DIRECTIONS:
Within this material, state how many lines include the string "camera". Reply with the number only.

..........

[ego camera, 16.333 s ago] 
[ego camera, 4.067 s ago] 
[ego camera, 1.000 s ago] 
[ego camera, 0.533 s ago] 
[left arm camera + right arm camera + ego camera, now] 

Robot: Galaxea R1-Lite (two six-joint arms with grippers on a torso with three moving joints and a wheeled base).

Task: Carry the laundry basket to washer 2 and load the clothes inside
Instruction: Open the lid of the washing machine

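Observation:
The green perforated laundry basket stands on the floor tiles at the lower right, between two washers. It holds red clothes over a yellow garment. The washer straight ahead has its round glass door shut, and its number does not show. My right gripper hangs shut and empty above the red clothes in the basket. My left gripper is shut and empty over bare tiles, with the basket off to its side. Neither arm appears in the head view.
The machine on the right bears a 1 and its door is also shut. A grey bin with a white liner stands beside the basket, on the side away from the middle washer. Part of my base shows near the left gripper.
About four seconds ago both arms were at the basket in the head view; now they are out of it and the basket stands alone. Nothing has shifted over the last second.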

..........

ANSWER TO THIS PROBLEM:
5